**Data for this task**:
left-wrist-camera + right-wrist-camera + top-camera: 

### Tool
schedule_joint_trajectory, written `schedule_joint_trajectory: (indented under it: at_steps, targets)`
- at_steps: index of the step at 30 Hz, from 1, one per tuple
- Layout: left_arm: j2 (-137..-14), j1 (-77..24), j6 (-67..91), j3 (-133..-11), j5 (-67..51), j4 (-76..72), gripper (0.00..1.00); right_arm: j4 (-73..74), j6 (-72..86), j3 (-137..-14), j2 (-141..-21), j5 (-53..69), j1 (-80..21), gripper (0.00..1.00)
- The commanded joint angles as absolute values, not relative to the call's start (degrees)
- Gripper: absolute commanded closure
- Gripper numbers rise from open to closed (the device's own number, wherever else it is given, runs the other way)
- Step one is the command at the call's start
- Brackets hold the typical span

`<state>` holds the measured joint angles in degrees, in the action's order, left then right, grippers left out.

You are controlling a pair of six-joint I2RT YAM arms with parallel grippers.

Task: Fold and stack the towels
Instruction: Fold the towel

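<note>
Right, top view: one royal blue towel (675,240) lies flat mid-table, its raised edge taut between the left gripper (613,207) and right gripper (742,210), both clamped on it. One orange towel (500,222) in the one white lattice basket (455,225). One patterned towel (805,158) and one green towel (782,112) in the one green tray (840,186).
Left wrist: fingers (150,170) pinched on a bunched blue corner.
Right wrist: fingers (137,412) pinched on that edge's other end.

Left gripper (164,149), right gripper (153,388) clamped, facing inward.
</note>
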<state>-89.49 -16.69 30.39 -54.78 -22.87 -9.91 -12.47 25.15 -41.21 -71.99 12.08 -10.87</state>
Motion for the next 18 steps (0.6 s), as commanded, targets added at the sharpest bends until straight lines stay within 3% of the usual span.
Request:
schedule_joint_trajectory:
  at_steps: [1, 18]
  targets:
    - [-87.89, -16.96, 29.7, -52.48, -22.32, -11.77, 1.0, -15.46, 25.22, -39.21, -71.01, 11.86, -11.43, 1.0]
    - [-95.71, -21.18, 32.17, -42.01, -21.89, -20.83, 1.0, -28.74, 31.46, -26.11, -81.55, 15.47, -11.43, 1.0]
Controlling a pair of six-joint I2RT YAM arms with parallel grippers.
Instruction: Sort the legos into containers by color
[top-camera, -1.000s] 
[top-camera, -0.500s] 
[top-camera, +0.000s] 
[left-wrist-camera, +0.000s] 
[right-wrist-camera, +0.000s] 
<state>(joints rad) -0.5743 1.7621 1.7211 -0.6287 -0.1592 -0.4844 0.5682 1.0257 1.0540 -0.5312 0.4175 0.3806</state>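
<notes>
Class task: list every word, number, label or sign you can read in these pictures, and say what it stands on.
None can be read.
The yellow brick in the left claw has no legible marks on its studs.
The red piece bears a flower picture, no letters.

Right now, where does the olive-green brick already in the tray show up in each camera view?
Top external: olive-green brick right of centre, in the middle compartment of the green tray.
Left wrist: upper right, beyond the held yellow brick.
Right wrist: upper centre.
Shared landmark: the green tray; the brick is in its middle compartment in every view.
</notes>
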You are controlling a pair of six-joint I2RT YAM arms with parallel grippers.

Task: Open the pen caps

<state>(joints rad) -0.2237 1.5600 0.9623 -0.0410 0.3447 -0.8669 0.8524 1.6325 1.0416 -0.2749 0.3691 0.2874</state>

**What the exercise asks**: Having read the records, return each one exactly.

**Answer for this exercise**:
left-wrist-camera + right-wrist-camera + top-camera: 

### Tool
schedule_joint_trajectory, written `schedule_joint_trajectory: (indented under it: at_steps, targets)`
- at_steps: index of the step at 30 Hz, from 1, one per tuple
- Layout: left_arm: j2 (-137..-14), j1 (-77..24), j6 (-67..91), j3 (-133..-11), j5 (-67..51), j4 (-76..72), gripper (0.00..1.00); right_arm: j4 (-73..74), j6 (-72..86), j3 (-137..-14), j2 (-141..-21), j5 (-53..69), j1 (-80..21), gripper (0.00..1.00)
- The commanded joint angles as absolute values, not relative to the call's start (degrees)
- Gripper: absolute commanded closure
- Gripper numbers rise from open to closed (the device's own number, wherever else it is given, runs the other way)
- Step one is the command at the call's start
- Brackets hold the typical span

`<state>` holds the measured joint angles in degrees, in the action's order, left then right, grippers left out.

You are controlling a pair of six-joint I2RT YAM arms with parallel grippers.

Task: Fold and stack the towels
Instruction: Fold the towel

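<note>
Right, top view: one royal blue towel (675,240) lies flat mid-table, its raised edge taut between the left gripper (613,207) and right gripper (742,210), both clamped on it. One orange towel (500,222) in the one white lattice basket (455,225). One patterned towel (805,158) and one green towel (782,112) in the one green tray (840,186).
Left wrist: fingers (150,170) pinched on a bunched blue corner.
Right wrist: fingers (137,412) pinched on that edge's other end.

Left gripper (164,149), right gripper (153,388) clamped, facing inward.
</note>
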<state>-89.49 -16.69 30.39 -54.78 -22.87 -9.91 -12.47 25.15 -41.21 -71.99 12.08 -10.87</state>
Motion for the next 18 steps (0.6 s), as commanded, targets added at the sharpest bends until straight lines stay within 3% of the usual span.
Request:
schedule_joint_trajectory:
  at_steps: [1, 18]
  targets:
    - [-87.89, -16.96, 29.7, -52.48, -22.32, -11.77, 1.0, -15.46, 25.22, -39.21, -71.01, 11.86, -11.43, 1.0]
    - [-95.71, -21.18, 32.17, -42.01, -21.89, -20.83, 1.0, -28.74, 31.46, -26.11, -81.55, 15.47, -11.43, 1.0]
Controlling a pair of six-joint I2RT YAM arms with parallel grippers.
Instruction: Sort the legos into containers by color
[top-camera, -1.000s] 
[top-camera, -0.500s] 
[top-camera, +0.000s] 
[left-wrist-camera, +0.000s] 
[right-wrist-camera, +0.000s] 
<state>(joints rad) -0.5743 1.7621 1.7211 -0.6287 -0.1592 -0.4844 0.5682 1.0257 1.0540 -0.5312 0.4175 0.3806</state>
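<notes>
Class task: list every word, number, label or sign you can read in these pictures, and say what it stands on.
None can be read.
The yellow brick in the left claw has no legible marks on its studs.
The red piece bears a flower picture, no letters.

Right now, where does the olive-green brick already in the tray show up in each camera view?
Top external: olive-green brick right of centre, in the middle compartment of the green tray.
Left wrist: upper right, beyond the held yellow brick.
Right wrist: upper centre.
Shared landmark: the green tray; the brick is in its middle compartment in every view.
</notes>
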You are controlling a pair of six-joint I2RT YAM arms with parallel grippers.

Task: Open the pen caps

<state>(joints rad) -0.2237 1.5600 0.9623 -0.0410 0.3447 -0.8669 0.8524 1.6325 1.0416 -0.2749 0.3691 0.2874</state>

There is no more to the output.